Navigation

Tomlinson

Томлинсон

Joseph Rudyard Kipling


Джозеф Редьярд Киплинг

В переводе Шоргина Сергея Яковлевича

Joseph Rudyard Kipling – Джозеф Редьярд Киплинг
30 декабря 1865 года – 18 января 1936 года

Tomlinson Томлинсон
Now Tomlinson gave up the ghost in his house in Berkeley Square,
And a Spirit came to his bedside and gripped him by the hair –
A Spirit gripped him by the hair and carried him far away,
Till he heard as the roar of a rain-fed ford the roar of the Milky Way:
Till he heard the roar of the Milky Way die down and drone and cease,
And they came to the Gate within the Wall where Peter holds the keys.
"Stand up, stand up now, Tomlinson, and answer loud and high
The good that ye did for the sake of men or ever ye came to die –
The good that ye did for the sake of men in little earth so lone!"
And the naked soul of Tomlinson grew white as a rain-washed bone.
Вчера Томлинсон на Беркли-сквер скончался в своем дому,
И сразу же Призрак, посланник небес, на дом явился к нему,
За волосы с койки его поднял и потащил в руке,
В долину, где Млечный Путь шумит, как перекат в реке;
Потом еще дальше, где этот шум затих и умер вдали;
И вот к Воротам, где Петр звенит ключами, они пришли.
«Восстань! – велю тебе, Томлинсон», – так Петр с ним заговорил, –
И нам расскажи о добрых делах, что делал, пока ты жил.
Какое добро на далекой Земле свершил ты, о жалкий гость?"
И побелела пришельца душа, словно нагая кость.
"O I have a friend on earth," he said, "that was my priest and guide,
And well would he answer all for me if he were by my side."
– "For that ye strove in neighbour-love it shall be written fair,
But now ye wait at Heaven's Gate and not in Berkeley Square:
Though we called your friend from his bed this night, he could not speak for you,
For the race is run by one and one and never by two and two."
Then Tomlinson looked up and down, and little gain was there,
For the naked stars grinned overhead, and he saw that his soul was bare:
The Wind that blows between the worlds, it cut him like a knife,
And Tomlinson took up his tale and spoke of his good in life.
«Был друг дорогой, – он сказал – у меня, советчик и пастырь мой,
Он дал бы ответ за меня сейчас, когда бы здесь был со мной».
«Что в жизни земной был приятель с тобой – запишут тебе в доход,
Но этот барьер – не Беркли-сквер, ты ждешь у Райских ворот;
И если друг твой прибудет сюда – не даст за тебя ответ;
У нас для всех – одиночный забег, а парных забегов нет».
И огляделся вокруг Томлинсон, но толку с того – ни шиша;
Смеялась нагая звезда над ним, нагою была душа,
И ветер, что выл среди Светил, его, будто нож, терзал,
И так о добрых своих делах у Врат Томлинсон рассказал:
"This I have read in a book," he said, "and that was told to me,
And this I have thought that another man thought of a Prince in Muscovy."
The good souls flocked like homing doves and bade him clear the path,
And Peter twirled the jangling keys in weariness and wrath.
"Ye have read, ye have heard, ye have thought," he said, "and the tale is yet to run:
By the worth of the body that once ye had, give answer – what ha' ye done?"
Then Tomlinson looked back and forth, and little good it bore,
For the Darkness stayed at his shoulder-blade and Heaven's Gate before: –
"O this I have felt, and this I have guessed, and this I have heard men say,
And this they wrote that another man wrote of a carl in Norroway."
– "Ye have read, ye have felt, ye have guessed, good lack!

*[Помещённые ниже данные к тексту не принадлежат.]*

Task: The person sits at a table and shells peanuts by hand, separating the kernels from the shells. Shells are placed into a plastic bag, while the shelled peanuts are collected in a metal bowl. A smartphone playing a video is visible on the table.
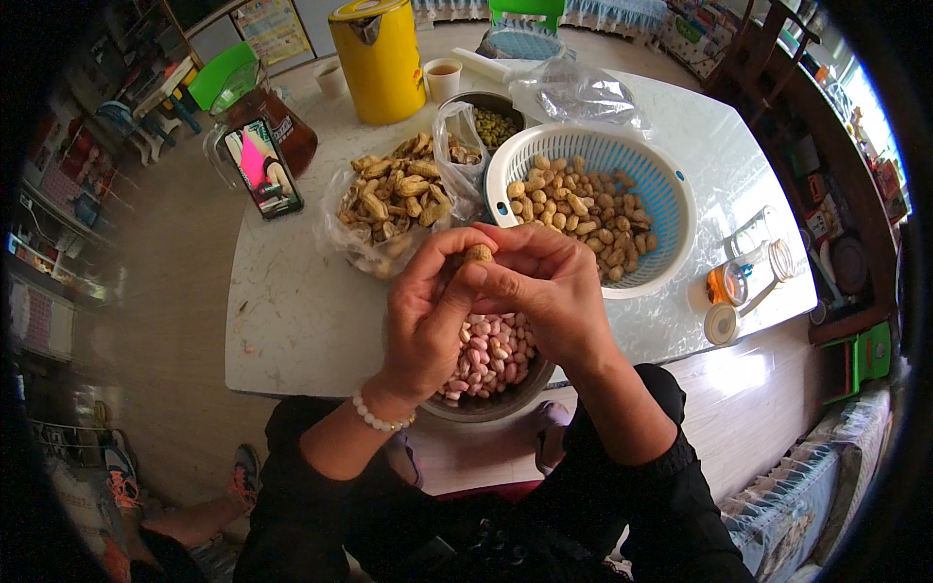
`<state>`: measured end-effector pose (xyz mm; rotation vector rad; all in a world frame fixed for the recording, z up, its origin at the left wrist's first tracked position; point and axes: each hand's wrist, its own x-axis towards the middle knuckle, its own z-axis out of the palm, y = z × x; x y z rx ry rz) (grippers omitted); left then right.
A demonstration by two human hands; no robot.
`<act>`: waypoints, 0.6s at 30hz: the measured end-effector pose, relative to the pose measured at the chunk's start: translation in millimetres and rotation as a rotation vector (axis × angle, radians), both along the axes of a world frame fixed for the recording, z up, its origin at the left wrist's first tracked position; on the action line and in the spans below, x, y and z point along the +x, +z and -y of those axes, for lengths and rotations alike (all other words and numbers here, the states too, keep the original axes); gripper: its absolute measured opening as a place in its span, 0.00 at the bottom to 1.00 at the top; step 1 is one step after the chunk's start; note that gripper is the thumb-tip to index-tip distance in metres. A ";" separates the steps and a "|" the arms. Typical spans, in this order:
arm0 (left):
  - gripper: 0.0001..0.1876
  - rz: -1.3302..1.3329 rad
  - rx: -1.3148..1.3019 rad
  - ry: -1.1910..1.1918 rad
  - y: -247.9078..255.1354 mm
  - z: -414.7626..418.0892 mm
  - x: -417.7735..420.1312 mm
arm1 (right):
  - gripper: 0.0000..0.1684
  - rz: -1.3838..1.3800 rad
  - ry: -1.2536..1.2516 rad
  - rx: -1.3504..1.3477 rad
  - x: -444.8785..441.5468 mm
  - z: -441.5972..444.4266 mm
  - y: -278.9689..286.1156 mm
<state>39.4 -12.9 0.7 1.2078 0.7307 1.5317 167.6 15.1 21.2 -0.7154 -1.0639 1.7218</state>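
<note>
Between the fingertips of both hands is one peanut in its shell (478, 253). My left hand (430, 310), with a white bead bracelet (377, 417) at the wrist, grips it from the left. From the right, my right hand (550, 291) pinches it with thumb and forefinger. Below them a metal bowl (503, 414) holds shelled pink peanut kernels (490, 357), partly hidden by my hands. Unshelled peanuts (583, 208) fill part of a white and blue colander (670, 240) beyond my right hand. Peanut shells (397, 189) lie in a clear plastic bag (332, 233) beyond my left.
Behind the bag stand a metal bowl of green seeds (494, 127), a yellow kettle (379, 65) and paper cups (442, 79). A phone (264, 171) leans on a glass pitcher (302, 138). Glass jars (729, 283) are at right. Another person's legs (197, 521) show lower left.
</note>
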 end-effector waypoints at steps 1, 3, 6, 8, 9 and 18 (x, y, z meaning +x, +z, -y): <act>0.12 0.019 -0.021 0.006 1.5 0.8 1.4 | 0.20 0.006 0.001 0.002 0.0 -0.1 0.1; 0.12 0.059 -0.059 0.018 5.1 1.4 3.8 | 0.19 -0.005 0.020 -0.035 1.2 -2.0 1.3; 0.11 0.115 -0.066 -0.047 3.8 -5.2 -1.9 | 0.20 -0.137 0.110 -0.113 3.4 -7.3 2.2; 0.10 0.171 -0.061 -0.096 11.8 -3.3 -2.9 | 0.20 -0.149 0.109 -0.102 3.8 -6.8 2.9; 0.09 0.199 -0.061 -0.117 13.8 -2.5 -4.1 | 0.20 -0.155 0.111 -0.098 3.0 -6.7 2.0; 0.08 0.094 -0.062 0.038 4.7 -3.2 -5.7 | 0.22 -0.208 0.173 -0.159 -2.0 -6.5 -8.9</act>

Ye have hampered Heaven's Gate;
There's little room between the stars in idleness to prate!
O none may reach by hired speech of neighbour, priest, and kin
Through borrowed deed to God's good meed that lies so fair within;
Get hence, get hence to the Lord of Wrong, for doom has yet to run,
And... the faith that ye share with Berkeley Square uphold you, Tomlinson!"
 
                               * * * *
 
«Об этом я слышал, а то – прочел, а это – сам размышлял
О том, что думал кто-то про то, что русский князь написал».
Скопилась стайка душ-голубков, поскольку проход закрыт;
И Петр ключами устало тряхнул, он был уже очень сердит.
«Ты слышал, ты думал и ты читал – вот все, что сказал ты нам,
Но именем тела, что ты имел, ответь – что ж ты делал сам?»
Взглянул Томлинсон назад и вперед, но не было пользы с того;
Была темнота за его спиной, Врата – пред глазами его.
«О, это я понял, а то – угадал, об этом – слыхал разговор,
А это писали о том, кто писал о парне с норвежских гор».
«Ты понял, ты слышал, – ну ладно... Но ты стучишься в Райскую Дверь;
И мало здесь места средь этих звезд пустой болтовне, поверь!
Нет, в рай не войдет, кто слово крадет у друга, попа, родни,
И кем напрокат поступок был взят, – сюда не войдут они.
Твоё место в огне, твой путь – к Сатане, тобою займется он;
И... пусть та из вер, что ты взял с Беркли-сквер, тебя да хранит, Томлинсон!»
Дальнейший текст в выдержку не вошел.